#### DATASET EXTRACT
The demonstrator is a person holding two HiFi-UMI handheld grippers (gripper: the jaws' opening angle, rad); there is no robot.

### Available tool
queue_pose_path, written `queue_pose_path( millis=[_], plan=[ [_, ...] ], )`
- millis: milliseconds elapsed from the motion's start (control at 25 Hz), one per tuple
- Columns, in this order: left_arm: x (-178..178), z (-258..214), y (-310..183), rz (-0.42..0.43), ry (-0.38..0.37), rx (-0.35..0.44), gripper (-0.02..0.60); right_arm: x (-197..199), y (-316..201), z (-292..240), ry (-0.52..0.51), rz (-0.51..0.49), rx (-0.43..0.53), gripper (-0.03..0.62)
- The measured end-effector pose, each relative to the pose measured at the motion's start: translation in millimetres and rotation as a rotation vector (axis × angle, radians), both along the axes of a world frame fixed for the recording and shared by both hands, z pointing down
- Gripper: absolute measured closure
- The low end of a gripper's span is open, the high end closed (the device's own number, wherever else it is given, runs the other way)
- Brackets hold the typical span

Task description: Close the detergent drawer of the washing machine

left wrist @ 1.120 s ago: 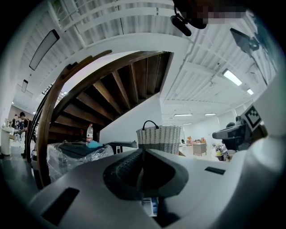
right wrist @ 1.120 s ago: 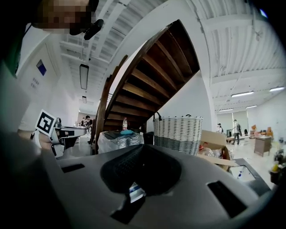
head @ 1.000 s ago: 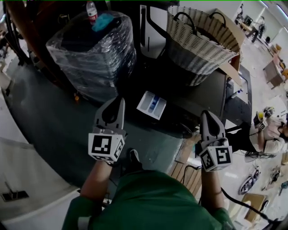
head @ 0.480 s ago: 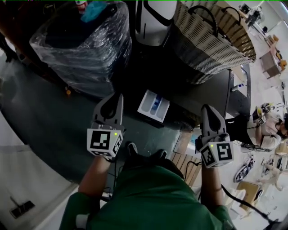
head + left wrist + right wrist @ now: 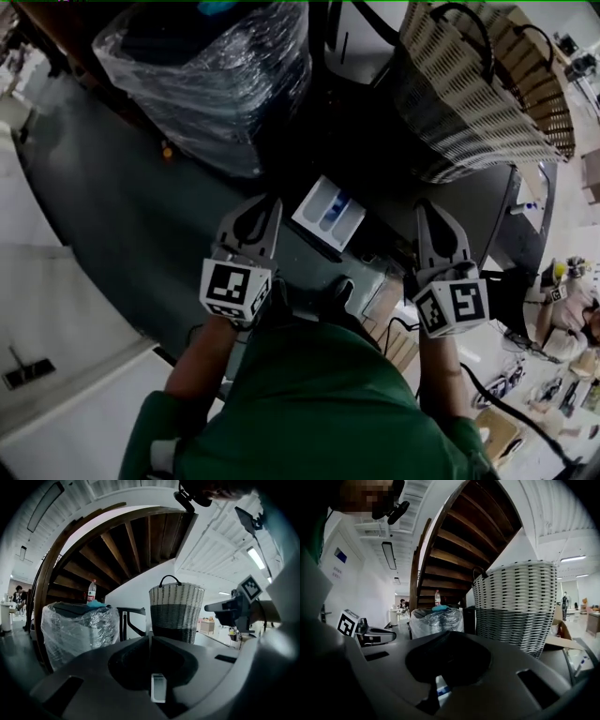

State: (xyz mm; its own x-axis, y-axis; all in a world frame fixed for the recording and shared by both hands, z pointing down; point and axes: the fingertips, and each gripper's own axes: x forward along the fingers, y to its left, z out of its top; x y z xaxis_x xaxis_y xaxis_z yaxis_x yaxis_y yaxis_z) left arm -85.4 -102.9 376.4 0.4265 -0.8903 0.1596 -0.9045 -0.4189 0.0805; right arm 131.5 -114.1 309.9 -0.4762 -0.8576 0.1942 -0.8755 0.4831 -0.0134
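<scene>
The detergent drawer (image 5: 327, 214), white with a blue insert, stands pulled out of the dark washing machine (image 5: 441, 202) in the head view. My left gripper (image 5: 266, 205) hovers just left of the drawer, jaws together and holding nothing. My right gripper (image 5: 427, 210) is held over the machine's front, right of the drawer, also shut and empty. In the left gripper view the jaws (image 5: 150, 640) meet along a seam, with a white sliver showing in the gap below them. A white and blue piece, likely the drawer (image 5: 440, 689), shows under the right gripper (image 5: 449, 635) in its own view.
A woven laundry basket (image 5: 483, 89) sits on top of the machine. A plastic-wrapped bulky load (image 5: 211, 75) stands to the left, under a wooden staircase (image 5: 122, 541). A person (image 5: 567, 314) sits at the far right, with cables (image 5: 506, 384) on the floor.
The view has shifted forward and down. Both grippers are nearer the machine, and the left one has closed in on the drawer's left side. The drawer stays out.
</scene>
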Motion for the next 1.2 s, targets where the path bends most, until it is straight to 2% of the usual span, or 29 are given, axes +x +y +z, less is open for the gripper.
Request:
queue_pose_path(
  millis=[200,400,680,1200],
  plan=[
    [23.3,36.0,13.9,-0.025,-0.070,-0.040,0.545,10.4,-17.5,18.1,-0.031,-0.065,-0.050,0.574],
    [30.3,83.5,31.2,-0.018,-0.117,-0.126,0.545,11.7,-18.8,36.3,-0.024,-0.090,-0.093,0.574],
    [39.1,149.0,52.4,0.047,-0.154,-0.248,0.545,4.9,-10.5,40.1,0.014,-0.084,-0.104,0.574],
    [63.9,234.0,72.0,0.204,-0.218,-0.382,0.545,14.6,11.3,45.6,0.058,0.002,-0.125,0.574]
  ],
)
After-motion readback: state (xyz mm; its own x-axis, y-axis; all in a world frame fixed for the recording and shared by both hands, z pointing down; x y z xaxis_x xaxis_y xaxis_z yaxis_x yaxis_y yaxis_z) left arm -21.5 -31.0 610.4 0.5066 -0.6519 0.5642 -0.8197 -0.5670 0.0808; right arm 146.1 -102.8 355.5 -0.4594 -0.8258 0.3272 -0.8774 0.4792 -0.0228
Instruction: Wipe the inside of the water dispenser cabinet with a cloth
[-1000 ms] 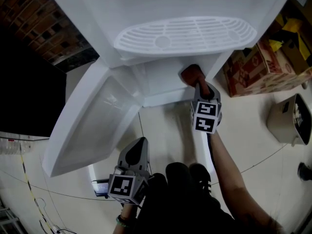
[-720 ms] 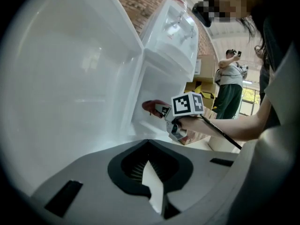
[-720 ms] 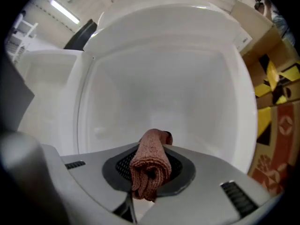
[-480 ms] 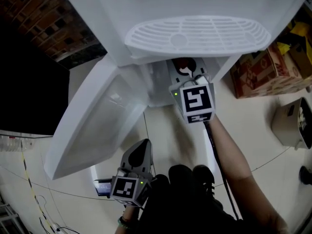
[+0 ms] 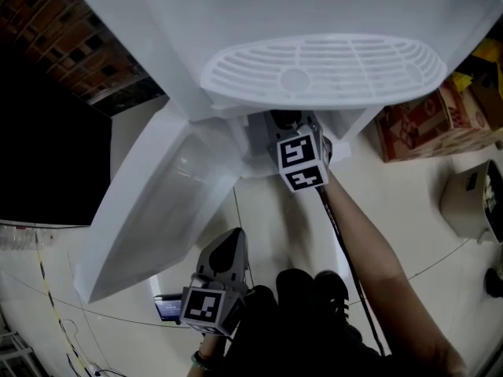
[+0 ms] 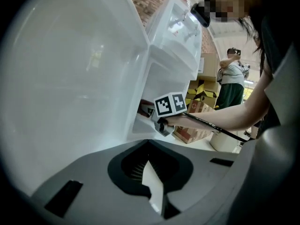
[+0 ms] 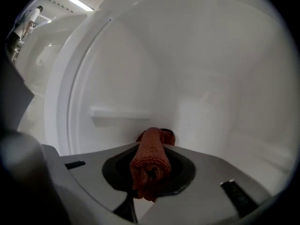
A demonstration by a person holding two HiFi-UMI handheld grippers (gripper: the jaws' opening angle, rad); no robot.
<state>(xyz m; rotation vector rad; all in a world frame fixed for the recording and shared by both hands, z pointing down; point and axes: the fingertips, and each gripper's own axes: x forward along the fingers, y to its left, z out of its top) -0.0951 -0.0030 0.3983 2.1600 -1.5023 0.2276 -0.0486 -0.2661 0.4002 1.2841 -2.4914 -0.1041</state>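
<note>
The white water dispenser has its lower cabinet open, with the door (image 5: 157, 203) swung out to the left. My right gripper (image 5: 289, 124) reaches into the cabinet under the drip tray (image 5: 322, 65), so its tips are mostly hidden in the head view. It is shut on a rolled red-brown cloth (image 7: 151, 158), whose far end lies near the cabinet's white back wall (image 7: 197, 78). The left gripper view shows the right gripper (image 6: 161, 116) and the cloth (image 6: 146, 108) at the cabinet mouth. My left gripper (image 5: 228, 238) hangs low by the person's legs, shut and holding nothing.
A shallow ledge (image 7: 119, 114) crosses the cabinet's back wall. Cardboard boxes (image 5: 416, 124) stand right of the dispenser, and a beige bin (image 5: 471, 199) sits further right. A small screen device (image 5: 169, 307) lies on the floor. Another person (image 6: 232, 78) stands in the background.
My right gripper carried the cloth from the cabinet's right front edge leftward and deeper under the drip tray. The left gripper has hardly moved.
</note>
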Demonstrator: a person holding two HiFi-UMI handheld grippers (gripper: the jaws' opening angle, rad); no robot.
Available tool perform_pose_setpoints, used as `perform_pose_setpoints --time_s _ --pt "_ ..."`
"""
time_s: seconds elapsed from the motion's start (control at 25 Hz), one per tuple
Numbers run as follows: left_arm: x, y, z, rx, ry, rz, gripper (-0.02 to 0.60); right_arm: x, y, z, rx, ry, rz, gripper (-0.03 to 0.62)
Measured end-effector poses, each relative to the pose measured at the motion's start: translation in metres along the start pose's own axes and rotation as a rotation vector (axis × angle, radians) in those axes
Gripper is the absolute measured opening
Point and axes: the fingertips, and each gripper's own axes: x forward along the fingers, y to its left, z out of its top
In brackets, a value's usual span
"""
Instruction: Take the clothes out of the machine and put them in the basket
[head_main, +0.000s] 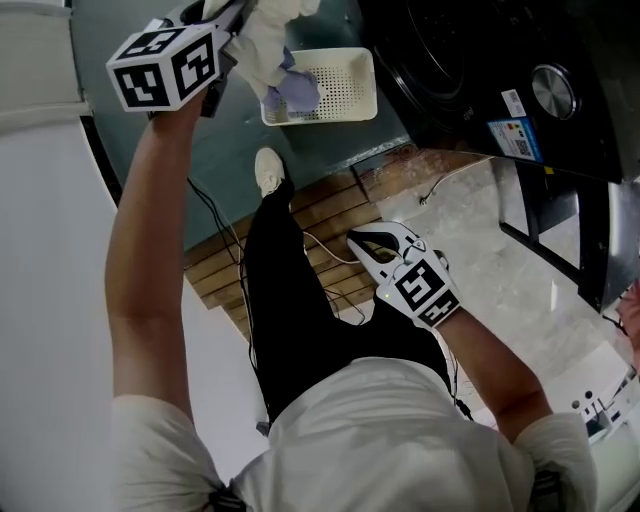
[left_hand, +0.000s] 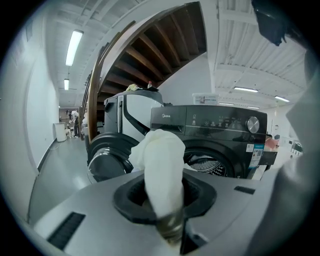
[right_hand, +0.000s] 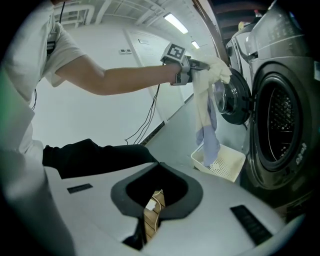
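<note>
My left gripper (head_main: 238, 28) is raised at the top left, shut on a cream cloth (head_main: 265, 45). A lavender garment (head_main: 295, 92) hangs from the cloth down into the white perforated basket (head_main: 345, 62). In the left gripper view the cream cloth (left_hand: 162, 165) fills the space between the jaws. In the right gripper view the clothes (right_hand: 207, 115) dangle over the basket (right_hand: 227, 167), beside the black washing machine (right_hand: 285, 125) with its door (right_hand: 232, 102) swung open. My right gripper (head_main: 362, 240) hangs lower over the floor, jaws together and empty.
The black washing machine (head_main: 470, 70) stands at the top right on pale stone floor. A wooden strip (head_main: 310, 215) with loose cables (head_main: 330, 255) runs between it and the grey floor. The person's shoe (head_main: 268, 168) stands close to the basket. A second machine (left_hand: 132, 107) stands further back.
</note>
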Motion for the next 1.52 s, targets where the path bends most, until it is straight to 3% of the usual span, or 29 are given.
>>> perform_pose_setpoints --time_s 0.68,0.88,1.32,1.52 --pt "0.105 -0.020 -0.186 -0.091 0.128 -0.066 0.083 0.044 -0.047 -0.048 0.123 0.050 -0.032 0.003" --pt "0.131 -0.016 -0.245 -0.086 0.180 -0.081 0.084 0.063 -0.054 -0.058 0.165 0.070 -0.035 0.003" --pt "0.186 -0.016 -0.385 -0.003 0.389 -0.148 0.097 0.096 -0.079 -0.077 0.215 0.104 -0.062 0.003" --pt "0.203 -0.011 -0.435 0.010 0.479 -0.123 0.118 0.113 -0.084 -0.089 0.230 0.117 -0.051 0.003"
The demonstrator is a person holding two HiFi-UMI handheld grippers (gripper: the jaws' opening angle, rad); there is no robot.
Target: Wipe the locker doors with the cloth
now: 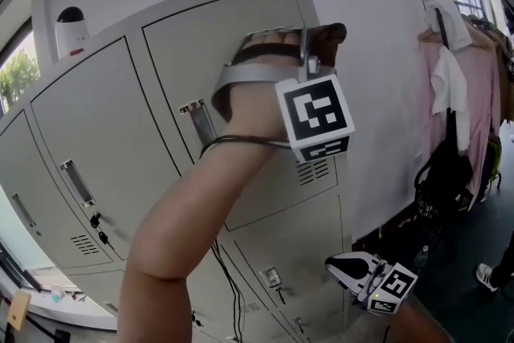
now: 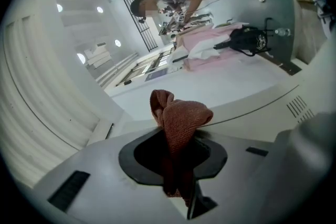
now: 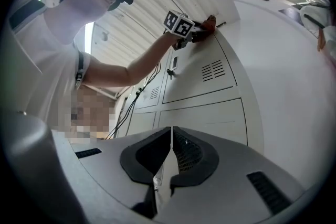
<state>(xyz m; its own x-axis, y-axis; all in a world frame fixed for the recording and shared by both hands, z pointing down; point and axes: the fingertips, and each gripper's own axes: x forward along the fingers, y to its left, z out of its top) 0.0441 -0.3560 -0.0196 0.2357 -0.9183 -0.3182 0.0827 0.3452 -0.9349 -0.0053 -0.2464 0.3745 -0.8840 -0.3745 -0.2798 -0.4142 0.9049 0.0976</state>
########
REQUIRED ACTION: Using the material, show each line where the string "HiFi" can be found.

SOLUTION TO THE EXERCISE:
The demonstrator is a person holding two HiFi-UMI handheld grippers (gripper: the jaws' opening angle, rad); there is no robot.
A demonstration by a person holding two HiFi-UMI handheld grippers (gripper: the jaws' opening angle, rad); no robot.
Demonstrator: a person holding two HiFi-UMI handheld grippers (gripper: the jaws' opening angle, rad); no robot.
The demonstrator is a person holding two HiFi-UMI handheld grippers (gripper: the jaws' opening angle, rad); there is no robot.

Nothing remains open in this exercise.